A irmã do rapaz, também menor de idade, foi detida. Anteontem, um rapaz também foi morto durante um confronto com a PM, no Parque Vista Alegre. No início do mês, dois homens foram baleados e morreram em uma chácara, no Vale do Igapó, onde a polícia localizou drogas e dinheiro. Anteontem chegou até a polícia, através de denúncia anônima, um CD com gravações de pessoas traficando drogas na rua Alto Juruá, nº 2-51.
Pelas imagens, a PM verificou que os compradores chegavam, diziam “salve” e eram atendidas pela janela. De acordo com os policiais, o usuário entregava dinheiro e recebia o tóxico, que era escondido nas vestes ou próprio corpo. A gravação flagrou uma pessoa escondendo drogas na boca e também na orelha. Alguns, de acordo com a PM, chegavam com roupas ou eletrodomésticos para trocar por tóxicos.
A PM passou a observar o local e confirmou a denúncia. Foram deslocados homens da 1.ª e 4.ª Companhias para a ação. Os policiais se dividiram em dois grupos, um entrou pela frente, outro pelos fundos da casa. Ao perceber a movimentação, Firmino teria atirado contra o grupo que avançava pelos fundos. Os policiais, de acordo com a PM, pediram para que ele largasse a arma, mas ele continuado efetuando os disparos.

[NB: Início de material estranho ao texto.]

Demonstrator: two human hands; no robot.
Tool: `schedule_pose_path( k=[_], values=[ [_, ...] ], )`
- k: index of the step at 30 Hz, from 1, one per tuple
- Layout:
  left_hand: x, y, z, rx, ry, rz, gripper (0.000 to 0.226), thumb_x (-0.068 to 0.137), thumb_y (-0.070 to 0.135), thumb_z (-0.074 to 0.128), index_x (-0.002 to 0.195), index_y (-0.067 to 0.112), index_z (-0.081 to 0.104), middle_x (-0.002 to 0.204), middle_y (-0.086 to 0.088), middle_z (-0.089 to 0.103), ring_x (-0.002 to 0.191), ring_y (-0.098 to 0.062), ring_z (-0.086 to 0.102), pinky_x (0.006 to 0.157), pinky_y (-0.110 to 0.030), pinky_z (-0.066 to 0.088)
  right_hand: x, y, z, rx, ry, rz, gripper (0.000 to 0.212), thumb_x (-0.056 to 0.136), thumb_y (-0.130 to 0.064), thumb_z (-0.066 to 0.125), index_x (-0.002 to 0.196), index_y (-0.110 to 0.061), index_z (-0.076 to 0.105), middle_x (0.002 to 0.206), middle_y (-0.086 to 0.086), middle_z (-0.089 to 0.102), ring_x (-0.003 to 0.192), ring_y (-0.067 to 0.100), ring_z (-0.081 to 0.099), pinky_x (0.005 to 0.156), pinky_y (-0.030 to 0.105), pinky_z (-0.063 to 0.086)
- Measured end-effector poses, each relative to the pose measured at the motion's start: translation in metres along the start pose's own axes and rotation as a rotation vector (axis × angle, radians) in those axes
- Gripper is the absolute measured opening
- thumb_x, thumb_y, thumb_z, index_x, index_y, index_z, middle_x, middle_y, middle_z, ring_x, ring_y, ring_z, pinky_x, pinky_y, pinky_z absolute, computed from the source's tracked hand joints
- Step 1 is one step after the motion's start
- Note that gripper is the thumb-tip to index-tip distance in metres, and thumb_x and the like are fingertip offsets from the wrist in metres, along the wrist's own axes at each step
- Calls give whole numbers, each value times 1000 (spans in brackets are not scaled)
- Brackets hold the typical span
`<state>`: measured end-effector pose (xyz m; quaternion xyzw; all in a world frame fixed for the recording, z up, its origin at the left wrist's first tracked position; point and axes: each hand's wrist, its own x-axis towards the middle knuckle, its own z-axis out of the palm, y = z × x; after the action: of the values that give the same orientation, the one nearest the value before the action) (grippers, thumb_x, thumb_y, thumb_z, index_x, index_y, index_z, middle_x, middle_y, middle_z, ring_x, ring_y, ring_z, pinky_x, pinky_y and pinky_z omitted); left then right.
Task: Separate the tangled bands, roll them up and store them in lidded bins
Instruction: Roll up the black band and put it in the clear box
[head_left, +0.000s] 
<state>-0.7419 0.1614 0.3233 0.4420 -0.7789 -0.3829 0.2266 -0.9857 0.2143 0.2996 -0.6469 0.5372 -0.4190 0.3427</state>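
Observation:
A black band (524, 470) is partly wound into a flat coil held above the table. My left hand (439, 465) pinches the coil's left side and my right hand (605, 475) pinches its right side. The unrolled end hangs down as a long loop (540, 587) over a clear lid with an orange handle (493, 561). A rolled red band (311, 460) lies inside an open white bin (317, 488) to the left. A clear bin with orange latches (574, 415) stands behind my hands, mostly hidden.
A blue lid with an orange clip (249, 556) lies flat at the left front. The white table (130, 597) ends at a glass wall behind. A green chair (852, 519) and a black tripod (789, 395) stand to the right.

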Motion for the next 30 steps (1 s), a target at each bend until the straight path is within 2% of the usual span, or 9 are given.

Os policiais revidaram e alvejaram o rapaz. Ele foi levado na Blazer da PM ao PSC, mas morreu no local. Na casa, os policiais apreenderam o revólver utilizado por Firmino, uma balança improvisada com régua e sacos plásticos, cerca de R$ 90,00, jóias. Além de maconha e material para embalar a droga. Com o rapaz, a PM apreendeu pedras de crack.

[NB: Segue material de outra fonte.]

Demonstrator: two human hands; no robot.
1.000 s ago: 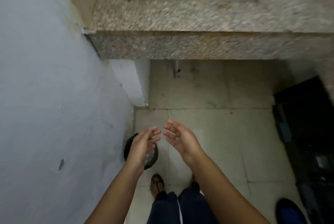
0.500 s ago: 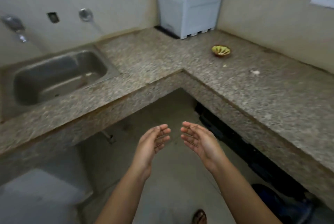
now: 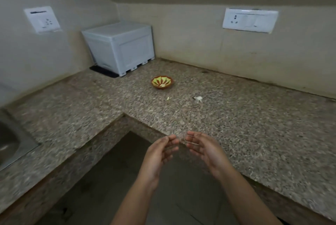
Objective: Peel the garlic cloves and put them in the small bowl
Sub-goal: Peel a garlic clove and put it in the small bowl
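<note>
At the counter [image 3: 236, 115] edge, up from the floor [image 3: 109, 179]: my left hand [image 3: 160, 154] and right hand [image 3: 205, 150] slack, empty. Ahead: bowl [image 3: 162, 83], 1 white clove [image 3: 197, 98]; likely next.

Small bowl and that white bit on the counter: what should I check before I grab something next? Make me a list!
1. Hands free: left hand and right hand are open and hold nothing: ok.
2. Small bowl stands upright on the counter: ok.
3. White bit lies on the counter, apart from the bowl: ok.
4. White bit is an unpeeled garlic clove: cannot tell, too small and blurred.
5. Way from the hands to the white bit: nothing stands between: ok.
</note>
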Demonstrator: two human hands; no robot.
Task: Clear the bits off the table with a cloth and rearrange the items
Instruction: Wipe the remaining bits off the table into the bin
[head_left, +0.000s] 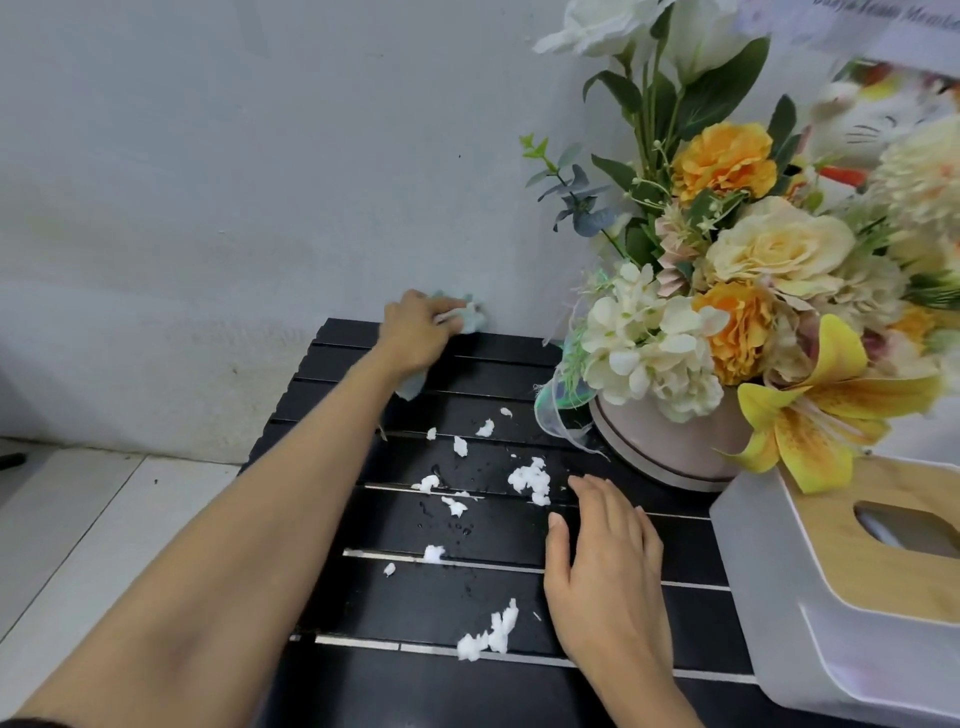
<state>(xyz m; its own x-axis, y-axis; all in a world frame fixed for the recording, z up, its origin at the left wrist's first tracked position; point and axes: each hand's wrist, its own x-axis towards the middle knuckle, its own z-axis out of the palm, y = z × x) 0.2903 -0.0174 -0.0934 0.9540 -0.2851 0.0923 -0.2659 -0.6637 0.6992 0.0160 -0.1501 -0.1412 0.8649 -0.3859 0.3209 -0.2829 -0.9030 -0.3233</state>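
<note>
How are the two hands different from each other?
The left hand is curled round a pale green cloth, while the right hand holds nothing and its fingers are fairly straight. The left hand reaches to the far edge of the black table by the wall, while the right hand is nearer, beside the white bits. Both hands are bare and over the same table.

Only blurred, illegible lettering on card (878, 18)
</note>
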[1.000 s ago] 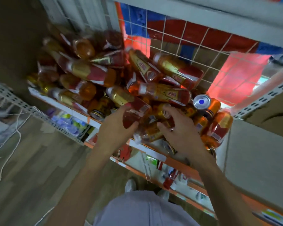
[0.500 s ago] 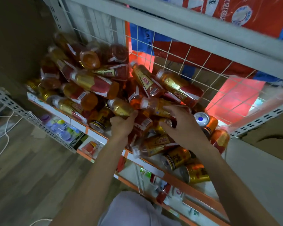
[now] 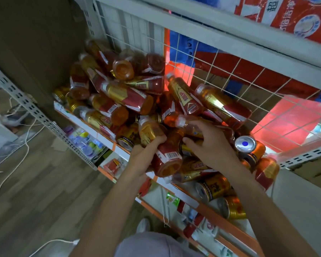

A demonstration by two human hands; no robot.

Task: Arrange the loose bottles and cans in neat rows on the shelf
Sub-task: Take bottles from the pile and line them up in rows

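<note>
Our left hand (image 3: 145,154) curls tight round a gold-and-red bottle (image 3: 167,156) at the near edge of the shelf (image 3: 93,128), cap tilted away from us and base toward us. Just right of that grip, our right hand (image 3: 211,145) clamps a second bottle (image 3: 192,127) lying crosswise, fingers over it and thumb beneath, its white cap pointing toward the left hand. Beyond both grips the heap of bottles (image 3: 126,97) lies tumbled against the wire grid (image 3: 220,71); right of the right hand a silver-topped can (image 3: 245,143) faces us, and below that wrist gold cans (image 3: 211,188) lie on their sides.
</note>
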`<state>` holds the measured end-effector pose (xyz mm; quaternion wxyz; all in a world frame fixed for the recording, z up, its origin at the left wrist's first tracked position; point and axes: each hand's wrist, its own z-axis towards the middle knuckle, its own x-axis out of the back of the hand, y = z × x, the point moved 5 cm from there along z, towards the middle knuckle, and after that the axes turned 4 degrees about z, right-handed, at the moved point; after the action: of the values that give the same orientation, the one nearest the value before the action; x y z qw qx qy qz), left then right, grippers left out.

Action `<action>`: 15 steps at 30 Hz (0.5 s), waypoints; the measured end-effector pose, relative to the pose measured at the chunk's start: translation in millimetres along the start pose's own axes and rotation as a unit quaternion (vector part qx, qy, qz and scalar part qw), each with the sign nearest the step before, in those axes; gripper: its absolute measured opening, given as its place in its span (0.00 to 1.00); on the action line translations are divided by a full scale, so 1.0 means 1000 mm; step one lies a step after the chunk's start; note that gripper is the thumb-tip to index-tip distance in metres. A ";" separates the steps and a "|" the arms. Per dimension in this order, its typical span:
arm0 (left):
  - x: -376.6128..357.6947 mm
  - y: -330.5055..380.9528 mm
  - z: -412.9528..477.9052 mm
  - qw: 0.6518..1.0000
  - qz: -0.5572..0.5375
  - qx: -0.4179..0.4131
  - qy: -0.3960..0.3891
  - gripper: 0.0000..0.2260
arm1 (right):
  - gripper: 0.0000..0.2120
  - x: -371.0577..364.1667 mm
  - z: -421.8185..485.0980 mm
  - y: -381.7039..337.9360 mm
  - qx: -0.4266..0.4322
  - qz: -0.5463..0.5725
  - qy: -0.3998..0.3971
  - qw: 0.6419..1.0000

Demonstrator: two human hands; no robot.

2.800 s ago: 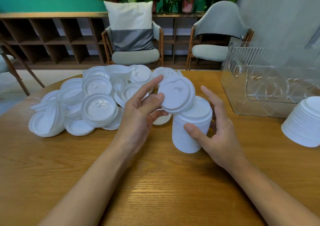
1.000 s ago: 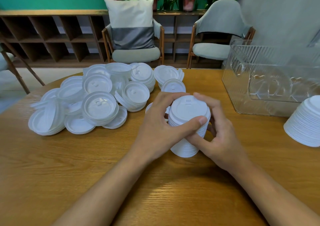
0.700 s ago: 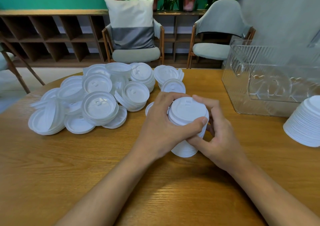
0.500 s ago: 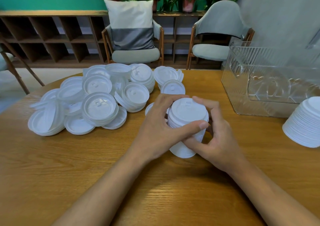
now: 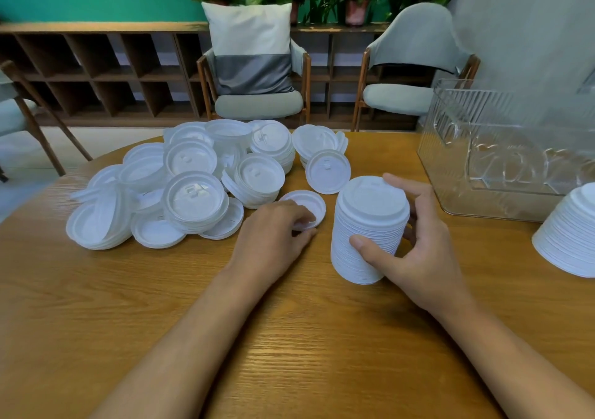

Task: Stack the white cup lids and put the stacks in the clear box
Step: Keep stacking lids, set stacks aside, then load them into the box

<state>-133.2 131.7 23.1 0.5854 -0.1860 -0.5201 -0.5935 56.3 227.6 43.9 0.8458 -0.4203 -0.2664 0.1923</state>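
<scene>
Ribbed white lid stack [image 5: 370, 225], centre frame, gripped by curled right hand [image 5: 428, 257]; flat round lid [image 5: 307, 203] pinched by left hand [image 5: 270, 241].

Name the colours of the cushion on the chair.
The cushion is white above, grey below; head view.

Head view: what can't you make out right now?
Second stack: cut off by the right frame edge.
Clear box: right end out of frame; ribbed walls and glare mask its inside.
Tall stack: right side hidden by the right hand gripping it.
Loose lid: near edge under the left hand pinching it.
Lid pile: lower lids buried.
</scene>
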 end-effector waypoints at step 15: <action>0.030 0.019 -0.001 0.974 -0.177 0.037 0.138 0.20 | 0.35 0.002 0.000 0.001 -0.008 0.026 0.024 0.999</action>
<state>-123.2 120.0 55.2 0.5438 0.0146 -0.4804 -0.6880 57.4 228.9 43.9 0.8433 -0.4385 -0.2365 0.2017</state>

Os vizinhos contam que a movimentação fora do comum já acontecia há alguns tempo, mas afirmavam não terem presenciado o tráfico. “Dava para ver que entrava e saía gente direto de lá”, conta uma moradora que pediu para preservar o nome. Até a 0h30, a Polícia Técnica não havia liberado o local para imagens. Ninguém da família de Firmino foi localizado pela reportagem para falar sobre o caso.